In 2017, the Players Poker Championship (PPC Poker Tour) became the center of a lawsuit, over Ponzi scheme allegations. The complaint stemmed from the tour’s 2016 finale event held in Aruba, in which the winners were unable to receive their full payouts.
The 2016 PPC Main Event was taken down by Stephen Deutsch for $128,987. James Beadnell finished runner up for $85,906, Michael Lerner third for $43,426, John Ott finished fourth for $22,085, while Joan Sandoval took the fifth spot for $11,390.
However, each player was only paid $10,000 in cash at the end of the tournament, with the owners promising that the remaining amounts due to them would be credited to their respective bank accounts within days or weeks.

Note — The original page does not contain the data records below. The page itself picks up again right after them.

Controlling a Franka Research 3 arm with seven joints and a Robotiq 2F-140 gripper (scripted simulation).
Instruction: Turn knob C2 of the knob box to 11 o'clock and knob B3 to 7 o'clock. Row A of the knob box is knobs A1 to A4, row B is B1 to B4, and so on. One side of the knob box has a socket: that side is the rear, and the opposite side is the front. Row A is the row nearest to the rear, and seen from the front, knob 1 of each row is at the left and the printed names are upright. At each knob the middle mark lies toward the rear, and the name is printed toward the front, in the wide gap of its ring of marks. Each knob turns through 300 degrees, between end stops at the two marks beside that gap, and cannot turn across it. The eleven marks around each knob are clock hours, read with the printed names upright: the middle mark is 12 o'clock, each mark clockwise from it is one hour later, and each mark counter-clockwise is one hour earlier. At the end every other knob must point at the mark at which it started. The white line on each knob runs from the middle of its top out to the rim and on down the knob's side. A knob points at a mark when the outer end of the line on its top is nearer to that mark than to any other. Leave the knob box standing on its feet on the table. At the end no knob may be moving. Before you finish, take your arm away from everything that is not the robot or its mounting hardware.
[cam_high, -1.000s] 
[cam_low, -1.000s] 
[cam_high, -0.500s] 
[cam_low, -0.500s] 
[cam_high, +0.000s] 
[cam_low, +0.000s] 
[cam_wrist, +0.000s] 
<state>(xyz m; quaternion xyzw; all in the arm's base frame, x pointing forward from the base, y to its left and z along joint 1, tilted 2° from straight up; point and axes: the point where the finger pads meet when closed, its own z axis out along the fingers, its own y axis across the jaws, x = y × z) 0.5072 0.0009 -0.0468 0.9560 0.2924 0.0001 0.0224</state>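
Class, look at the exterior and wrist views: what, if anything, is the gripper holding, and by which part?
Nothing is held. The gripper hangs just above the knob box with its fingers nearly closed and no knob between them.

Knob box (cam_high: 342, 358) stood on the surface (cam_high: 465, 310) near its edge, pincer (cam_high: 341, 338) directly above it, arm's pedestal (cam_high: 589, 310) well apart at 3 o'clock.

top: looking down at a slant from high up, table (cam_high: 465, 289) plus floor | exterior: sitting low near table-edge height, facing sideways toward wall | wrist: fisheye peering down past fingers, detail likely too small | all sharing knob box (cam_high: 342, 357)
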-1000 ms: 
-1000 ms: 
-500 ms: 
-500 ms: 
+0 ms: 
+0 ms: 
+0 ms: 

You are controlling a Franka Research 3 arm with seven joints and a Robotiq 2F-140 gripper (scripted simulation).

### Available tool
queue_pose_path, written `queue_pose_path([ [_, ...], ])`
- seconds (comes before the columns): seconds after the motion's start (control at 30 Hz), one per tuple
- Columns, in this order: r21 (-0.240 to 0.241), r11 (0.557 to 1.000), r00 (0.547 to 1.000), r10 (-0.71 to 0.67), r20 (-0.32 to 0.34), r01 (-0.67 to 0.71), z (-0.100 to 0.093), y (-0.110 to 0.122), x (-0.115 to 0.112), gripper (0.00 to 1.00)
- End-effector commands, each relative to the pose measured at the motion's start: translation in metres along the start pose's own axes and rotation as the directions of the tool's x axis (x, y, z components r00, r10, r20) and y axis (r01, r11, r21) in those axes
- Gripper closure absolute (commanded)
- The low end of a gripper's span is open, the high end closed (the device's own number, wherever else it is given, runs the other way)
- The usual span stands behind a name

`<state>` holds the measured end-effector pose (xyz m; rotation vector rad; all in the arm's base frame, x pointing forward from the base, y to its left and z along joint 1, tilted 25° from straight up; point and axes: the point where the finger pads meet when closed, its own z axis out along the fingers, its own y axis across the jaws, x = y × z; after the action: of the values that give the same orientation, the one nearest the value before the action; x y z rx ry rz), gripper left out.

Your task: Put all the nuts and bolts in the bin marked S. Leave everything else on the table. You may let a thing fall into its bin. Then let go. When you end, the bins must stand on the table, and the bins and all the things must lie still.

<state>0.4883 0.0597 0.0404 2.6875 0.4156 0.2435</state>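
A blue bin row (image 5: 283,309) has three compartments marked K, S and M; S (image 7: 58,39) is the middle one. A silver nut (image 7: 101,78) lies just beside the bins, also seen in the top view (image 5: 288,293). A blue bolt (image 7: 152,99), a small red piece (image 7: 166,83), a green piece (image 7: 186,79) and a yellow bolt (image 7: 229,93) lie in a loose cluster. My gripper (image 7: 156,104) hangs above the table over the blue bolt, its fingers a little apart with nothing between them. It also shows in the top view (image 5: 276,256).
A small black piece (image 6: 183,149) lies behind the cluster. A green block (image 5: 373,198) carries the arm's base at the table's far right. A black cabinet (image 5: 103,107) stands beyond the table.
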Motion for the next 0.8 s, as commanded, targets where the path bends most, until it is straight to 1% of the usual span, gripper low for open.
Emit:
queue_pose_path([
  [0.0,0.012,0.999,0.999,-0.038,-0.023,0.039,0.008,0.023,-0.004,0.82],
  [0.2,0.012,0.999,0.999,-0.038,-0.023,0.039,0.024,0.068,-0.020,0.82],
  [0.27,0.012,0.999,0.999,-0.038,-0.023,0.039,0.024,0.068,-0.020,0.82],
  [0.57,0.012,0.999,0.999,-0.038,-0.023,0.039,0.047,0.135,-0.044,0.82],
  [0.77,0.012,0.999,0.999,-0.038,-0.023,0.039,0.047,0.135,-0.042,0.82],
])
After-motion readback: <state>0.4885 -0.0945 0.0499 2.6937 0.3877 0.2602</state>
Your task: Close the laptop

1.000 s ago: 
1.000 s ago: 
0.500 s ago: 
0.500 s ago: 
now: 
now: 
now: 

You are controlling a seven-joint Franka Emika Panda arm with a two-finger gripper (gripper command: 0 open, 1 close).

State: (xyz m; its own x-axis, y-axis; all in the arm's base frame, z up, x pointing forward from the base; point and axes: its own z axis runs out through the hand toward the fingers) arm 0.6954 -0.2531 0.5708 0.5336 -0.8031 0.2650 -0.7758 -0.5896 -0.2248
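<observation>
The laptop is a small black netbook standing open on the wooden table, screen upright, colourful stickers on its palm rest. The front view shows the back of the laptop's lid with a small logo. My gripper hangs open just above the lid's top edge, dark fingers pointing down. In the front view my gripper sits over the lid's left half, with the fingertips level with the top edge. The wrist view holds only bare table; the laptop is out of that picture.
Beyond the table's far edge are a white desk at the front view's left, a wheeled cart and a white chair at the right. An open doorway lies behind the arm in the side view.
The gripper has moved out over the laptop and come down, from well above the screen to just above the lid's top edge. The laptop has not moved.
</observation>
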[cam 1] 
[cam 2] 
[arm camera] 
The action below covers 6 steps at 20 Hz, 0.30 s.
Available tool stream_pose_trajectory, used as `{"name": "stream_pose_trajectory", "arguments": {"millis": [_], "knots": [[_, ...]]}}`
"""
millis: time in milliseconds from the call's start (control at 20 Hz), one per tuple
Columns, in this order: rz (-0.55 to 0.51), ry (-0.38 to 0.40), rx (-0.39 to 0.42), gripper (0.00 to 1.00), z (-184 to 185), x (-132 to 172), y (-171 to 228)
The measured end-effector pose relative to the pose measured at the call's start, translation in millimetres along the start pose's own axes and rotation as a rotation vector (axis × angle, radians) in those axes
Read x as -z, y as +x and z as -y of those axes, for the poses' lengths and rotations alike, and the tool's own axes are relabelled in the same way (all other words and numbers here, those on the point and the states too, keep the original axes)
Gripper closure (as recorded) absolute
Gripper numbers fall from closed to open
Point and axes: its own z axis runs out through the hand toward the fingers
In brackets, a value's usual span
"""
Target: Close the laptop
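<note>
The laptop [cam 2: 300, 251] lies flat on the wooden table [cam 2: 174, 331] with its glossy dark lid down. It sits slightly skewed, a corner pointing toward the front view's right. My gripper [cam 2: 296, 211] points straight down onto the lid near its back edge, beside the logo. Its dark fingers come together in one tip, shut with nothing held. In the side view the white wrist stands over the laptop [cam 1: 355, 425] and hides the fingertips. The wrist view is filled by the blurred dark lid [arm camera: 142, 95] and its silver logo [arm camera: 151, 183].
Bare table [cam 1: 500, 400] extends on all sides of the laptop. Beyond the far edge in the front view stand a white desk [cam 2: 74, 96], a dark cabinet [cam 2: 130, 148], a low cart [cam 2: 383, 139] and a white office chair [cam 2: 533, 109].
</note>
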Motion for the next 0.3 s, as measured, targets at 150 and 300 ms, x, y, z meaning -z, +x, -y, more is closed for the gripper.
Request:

But owners Bryan Oulton and Sandy Swartzbough failed to fulfill their promise, resulting in the players filing a lawsuit, accusing the owners of fraud, corruption and racketeering.
The complainants were represented by noted gaming lawyer Maurice “Mac” VerStandig, who maintained that the PPC operated as a Ponzi scheme, utilizing the funds from one creditor, for the purpose of paying another creditor. The owners continued the practice until they could no longer attract new monies into the scheme, leaving players helpless and stuck.
Tampa Bay Downs,which usually features live horse racing is one of the tour’s host venues, was also accused of being involved in the scheme after allegedly widely promoting the tour and even providing some staff to help with its operations.
Tampa Bay Downs Agrees to $80K Settlement
Tampa Bay Downs initially denied the allegations made by the plaintiffs. Now, the cardroom has agreed to an $80,000 settlement, with each player receiving between $1,000 and $19,000, while over $36,000 also went to VerStandig’s law firm and to the trustee.
The settlement which served as the biggest single recovery for the players after the collapse of the PPC and will come as a relief as the Judge had earlier said that the case was a complex case and there was no guarantee of the plaintiffs winning the case and recovering any money.
The co-owner Oulton filed for bankruptcy in 2017, and successfully completed the process. He was also able to finalize a divorce just this month and applied for compensation. Swartzbaugh on the other hand agreed to a settlement with the plaintiffs back in 2017.
The players recovered $200,000 of the almost $300,000 due to them after both Oulton and Swartzbaugh also agreed to settle for $60K each on installment basis to be paid out to the plaintiffs. The poker industry has not heard or seen much from these two since the demise of the PPC.